§ **REQUIRED WORK**: Output exactly the lines below, starting with the line that has "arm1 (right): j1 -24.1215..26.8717" and going on through the line that has "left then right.", both included, and no other lines.

(Collection entries)
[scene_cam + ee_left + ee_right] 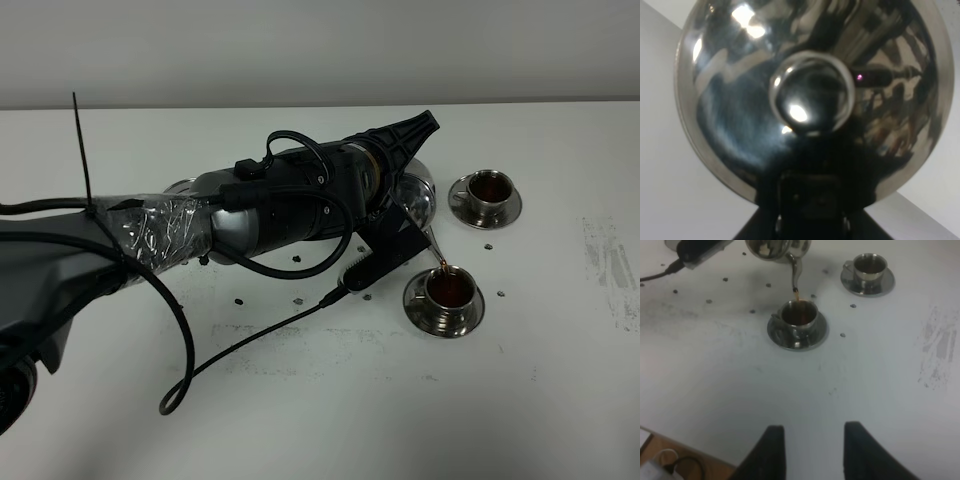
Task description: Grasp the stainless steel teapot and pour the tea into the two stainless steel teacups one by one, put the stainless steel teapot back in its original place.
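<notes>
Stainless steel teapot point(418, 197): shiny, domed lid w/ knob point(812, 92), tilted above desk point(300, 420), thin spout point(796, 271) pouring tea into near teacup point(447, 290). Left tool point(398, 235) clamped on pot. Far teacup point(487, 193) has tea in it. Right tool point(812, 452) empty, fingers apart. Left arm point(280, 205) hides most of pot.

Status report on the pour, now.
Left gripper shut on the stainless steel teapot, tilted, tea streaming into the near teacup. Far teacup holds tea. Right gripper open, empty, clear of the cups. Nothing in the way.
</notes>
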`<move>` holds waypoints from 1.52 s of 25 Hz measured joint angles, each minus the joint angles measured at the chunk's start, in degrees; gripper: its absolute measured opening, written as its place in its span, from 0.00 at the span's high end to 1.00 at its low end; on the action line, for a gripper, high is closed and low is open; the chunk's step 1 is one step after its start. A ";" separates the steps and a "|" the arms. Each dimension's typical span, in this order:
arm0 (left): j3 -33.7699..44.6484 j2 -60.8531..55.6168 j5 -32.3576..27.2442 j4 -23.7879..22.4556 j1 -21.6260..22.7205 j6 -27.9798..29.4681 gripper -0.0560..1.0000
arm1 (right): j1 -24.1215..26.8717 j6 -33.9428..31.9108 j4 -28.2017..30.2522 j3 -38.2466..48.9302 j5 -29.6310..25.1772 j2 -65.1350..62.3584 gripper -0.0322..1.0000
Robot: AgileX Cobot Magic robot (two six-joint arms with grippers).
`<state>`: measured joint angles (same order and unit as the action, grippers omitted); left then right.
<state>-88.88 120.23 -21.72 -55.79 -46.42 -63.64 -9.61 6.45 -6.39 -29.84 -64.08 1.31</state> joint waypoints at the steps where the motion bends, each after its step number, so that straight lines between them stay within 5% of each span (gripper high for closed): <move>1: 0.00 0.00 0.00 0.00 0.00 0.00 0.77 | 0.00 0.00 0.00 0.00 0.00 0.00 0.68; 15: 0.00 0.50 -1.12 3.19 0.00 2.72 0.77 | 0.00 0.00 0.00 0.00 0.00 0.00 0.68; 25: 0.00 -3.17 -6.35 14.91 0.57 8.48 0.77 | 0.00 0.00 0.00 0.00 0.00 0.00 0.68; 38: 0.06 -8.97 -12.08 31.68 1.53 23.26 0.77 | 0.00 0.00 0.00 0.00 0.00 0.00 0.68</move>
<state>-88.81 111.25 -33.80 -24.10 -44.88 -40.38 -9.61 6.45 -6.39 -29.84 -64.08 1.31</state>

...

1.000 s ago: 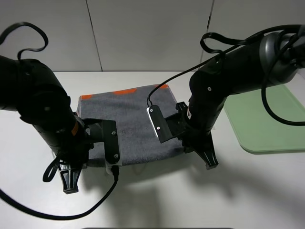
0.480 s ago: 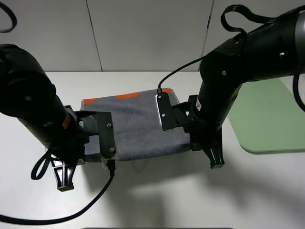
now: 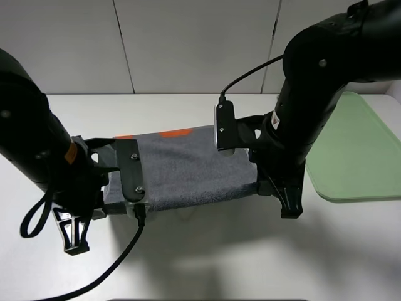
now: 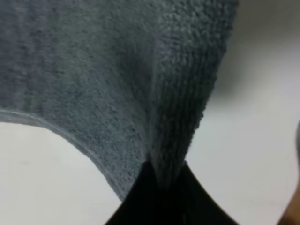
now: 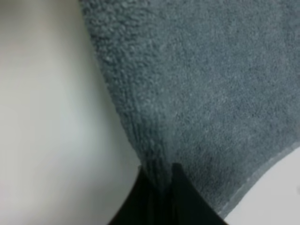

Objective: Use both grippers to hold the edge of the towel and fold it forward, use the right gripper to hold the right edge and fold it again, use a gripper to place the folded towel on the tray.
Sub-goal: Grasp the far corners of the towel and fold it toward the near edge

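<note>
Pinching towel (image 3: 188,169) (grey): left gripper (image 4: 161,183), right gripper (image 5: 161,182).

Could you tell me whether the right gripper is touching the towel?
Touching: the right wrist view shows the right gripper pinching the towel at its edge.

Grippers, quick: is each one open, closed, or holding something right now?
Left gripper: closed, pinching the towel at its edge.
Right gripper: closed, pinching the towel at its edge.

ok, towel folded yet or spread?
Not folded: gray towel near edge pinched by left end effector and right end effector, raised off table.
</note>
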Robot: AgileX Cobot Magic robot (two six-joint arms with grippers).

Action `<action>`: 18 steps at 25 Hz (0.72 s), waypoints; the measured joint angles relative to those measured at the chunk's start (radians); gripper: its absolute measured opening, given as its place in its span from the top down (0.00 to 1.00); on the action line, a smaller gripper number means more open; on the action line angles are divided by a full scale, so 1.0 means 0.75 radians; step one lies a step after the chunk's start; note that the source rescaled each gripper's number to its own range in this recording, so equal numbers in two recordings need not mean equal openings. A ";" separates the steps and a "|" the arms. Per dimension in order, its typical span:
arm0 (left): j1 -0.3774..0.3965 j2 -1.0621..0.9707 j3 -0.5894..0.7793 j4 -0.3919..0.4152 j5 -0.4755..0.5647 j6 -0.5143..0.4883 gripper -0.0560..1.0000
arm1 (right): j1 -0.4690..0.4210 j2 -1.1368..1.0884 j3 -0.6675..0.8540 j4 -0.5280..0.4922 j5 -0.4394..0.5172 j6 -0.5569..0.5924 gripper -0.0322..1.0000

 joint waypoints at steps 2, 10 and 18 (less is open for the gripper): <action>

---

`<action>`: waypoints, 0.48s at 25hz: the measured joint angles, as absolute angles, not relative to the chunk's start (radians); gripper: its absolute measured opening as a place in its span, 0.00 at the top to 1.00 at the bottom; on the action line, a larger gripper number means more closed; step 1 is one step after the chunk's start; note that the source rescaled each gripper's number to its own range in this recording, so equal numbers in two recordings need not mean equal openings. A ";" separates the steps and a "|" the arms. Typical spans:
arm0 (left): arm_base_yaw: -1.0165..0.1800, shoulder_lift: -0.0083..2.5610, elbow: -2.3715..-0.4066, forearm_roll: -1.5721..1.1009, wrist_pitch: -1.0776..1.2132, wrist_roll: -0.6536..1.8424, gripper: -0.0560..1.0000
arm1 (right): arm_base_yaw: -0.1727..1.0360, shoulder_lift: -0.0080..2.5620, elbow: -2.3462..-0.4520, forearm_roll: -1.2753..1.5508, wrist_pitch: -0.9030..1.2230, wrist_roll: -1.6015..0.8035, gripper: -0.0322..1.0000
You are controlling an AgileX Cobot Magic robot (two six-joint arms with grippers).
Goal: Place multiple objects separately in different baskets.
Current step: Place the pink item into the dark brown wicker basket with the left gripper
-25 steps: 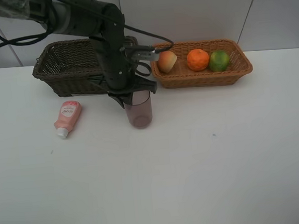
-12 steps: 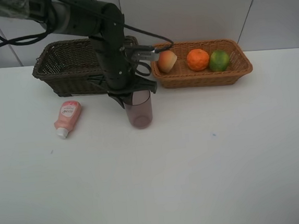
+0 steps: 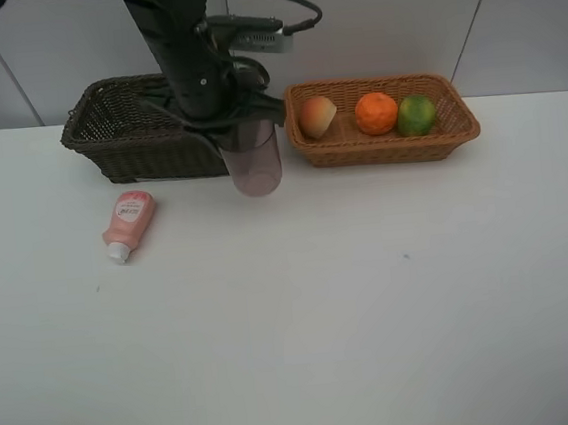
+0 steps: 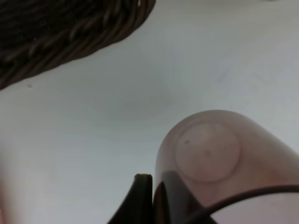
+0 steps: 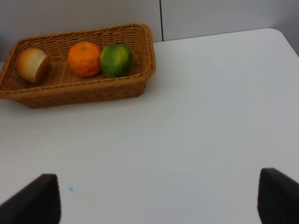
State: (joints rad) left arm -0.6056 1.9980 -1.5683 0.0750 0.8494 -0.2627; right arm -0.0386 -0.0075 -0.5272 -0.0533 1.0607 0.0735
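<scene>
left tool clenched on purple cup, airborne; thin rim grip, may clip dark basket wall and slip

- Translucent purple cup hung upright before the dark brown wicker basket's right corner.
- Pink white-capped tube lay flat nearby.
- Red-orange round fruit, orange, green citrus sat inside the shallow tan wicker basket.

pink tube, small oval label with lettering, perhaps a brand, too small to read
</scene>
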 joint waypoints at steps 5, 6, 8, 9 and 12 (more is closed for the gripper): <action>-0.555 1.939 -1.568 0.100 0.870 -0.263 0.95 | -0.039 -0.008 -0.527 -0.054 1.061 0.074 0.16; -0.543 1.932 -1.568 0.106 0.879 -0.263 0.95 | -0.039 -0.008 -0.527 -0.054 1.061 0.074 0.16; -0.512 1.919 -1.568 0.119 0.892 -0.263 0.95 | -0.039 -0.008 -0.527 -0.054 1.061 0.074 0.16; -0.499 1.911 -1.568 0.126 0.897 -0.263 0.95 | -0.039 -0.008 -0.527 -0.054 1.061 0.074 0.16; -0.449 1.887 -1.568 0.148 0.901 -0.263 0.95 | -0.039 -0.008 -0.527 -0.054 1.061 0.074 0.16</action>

§ **RESULT**:
arm1 (right): j1 -24.1215..26.8717 j6 -33.9428..31.9108 j4 -28.2017..30.2522 j3 -38.2466..48.9302 j5 -29.6310..25.1772 j2 -65.1350..62.3584 gripper -0.0322..1.0000
Robot: AgileX Cobot Magic robot (two six-joint arms with grippers).
`<state>`: measured joint angles (same order and unit as the action, grippers omitted); left then right.

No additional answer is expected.